I have an eheim 2217 and a newly added 2215, along w/ an ac110 for extra in my pretty stocked 90 g. I usually clean the canister every 2-3 months. 
How often do you people do it?
Now w/ 2 canisters how often should i/or could i clean them.

Thank you


----------



## Voodoo Chilli

I pull mine down about once a month; it only takes a few minutes and I get a_ lot_ of crud out of there.


----------



## boredatwork

I try to clean mine every 3-4 weeks. I know some people go longer, but to me it doesn't make any sense. Cleaning often is pretty important.


----------



## Norse76

Once a month, complete cleaning, check gaskets, etc.


----------



## Vincent

I clean mine once a year.


----------



## LowCel

I clean each of mine ever two or three months, I never clean them both at the same time though. This is on my 55 gallon. I do the same thing with my three canisters on my 210. I can generally tell when it is time to clean them by the amount of flow coming out of the spray bar.


----------



## 748johnd

On my 90 I have an Eheim 2028, an AC110 and a HOT Magnum 250 hooked up to a surface skimmer. I clean the Eheim once every 6 months. The other 2 I clean about once a month. My water parameters are fine.


----------



## KaiserSousay

I used to do weekly cleanings, then went to every other week, now..once a month with no change to water condition or clarity.

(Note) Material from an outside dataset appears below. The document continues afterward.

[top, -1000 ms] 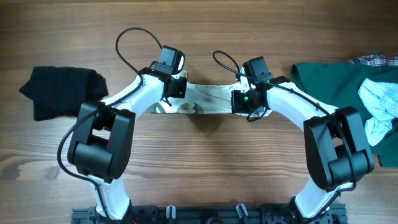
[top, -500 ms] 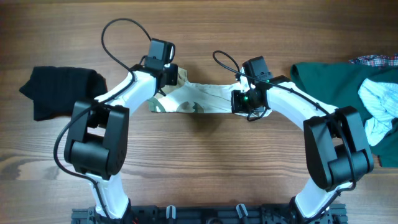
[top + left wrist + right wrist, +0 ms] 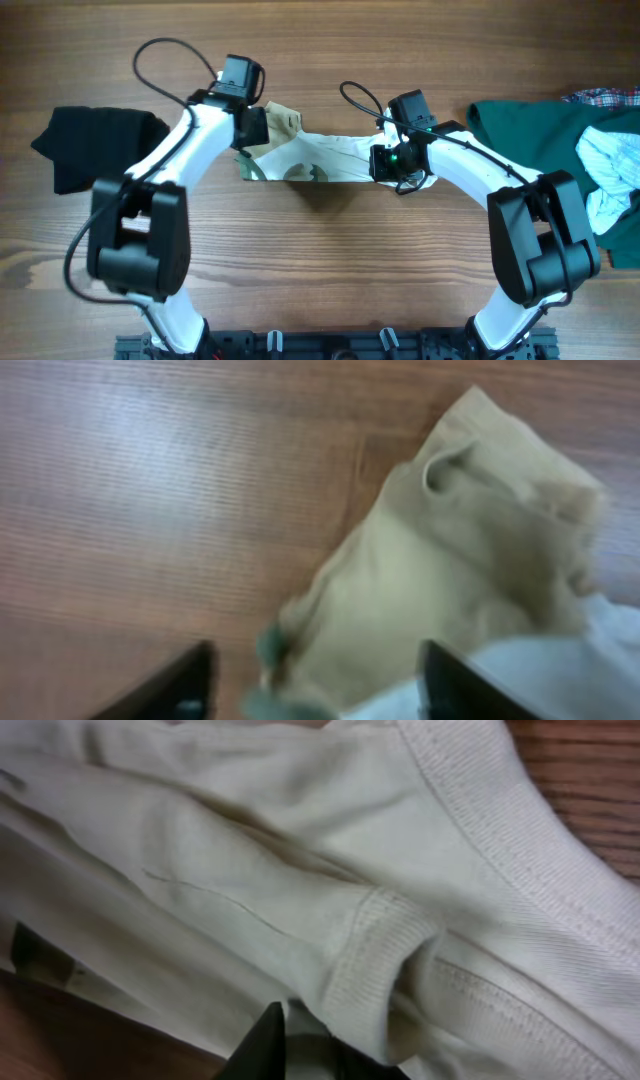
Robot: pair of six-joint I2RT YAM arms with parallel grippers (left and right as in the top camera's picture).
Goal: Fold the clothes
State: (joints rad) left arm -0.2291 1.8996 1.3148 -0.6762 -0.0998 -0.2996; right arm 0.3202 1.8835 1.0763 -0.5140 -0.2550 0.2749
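We log the cream garment [image 3: 330, 160]: left end effector [image 3: 320, 690], spread, has drawn leftward off the tan sleeve [image 3: 470, 540], now free for folding; right end effector [image 3: 392, 165], closure we cannot tell.

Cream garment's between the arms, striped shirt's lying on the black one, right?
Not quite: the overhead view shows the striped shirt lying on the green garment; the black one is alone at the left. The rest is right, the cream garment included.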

> Cleaning often is pretty important


Agreeded..I wouldn`t feel right going longer, plus I start to see my flow start to degrade.


----------



## prov356

KaiserSousay said:


> I used to do weekly cleanings, then went to every other week, now..once a month with no change to water condition or clarity.
> 
> plus I start to see my flow start to degrade.

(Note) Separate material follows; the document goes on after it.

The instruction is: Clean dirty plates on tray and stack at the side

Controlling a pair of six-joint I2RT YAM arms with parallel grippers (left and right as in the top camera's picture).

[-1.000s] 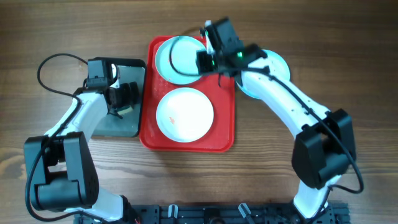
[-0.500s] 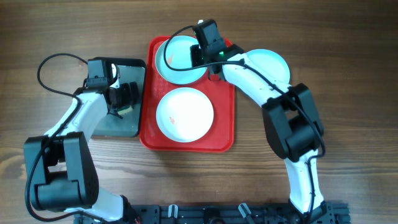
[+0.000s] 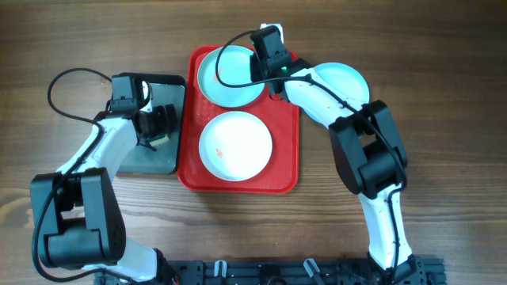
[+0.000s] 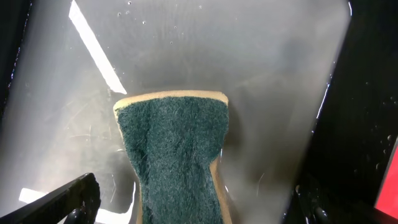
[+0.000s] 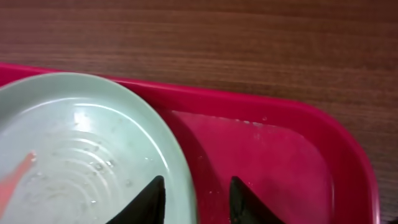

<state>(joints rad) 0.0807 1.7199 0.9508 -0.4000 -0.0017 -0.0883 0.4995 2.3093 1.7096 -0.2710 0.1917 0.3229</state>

That's what I go by. Let your water parameters and flow determine the need. A canister in serious need 
of cleaning can be a source of high nitrates. If your nitrates are low and you keep up with the water 
changes and the flow from the filter is still good, then you're on a good schedule. A lot depends on the 
fish load, etc. There's no one right schedule for all setups. Adding a prefilter on the intake that you 
clean regularly can greatly reduce the need to open up the canister to clean it.


----------



## dogofwar

"Adding a prefilter on the intake that you clean regularly can greatly reduce the need to open up the canister to clean it."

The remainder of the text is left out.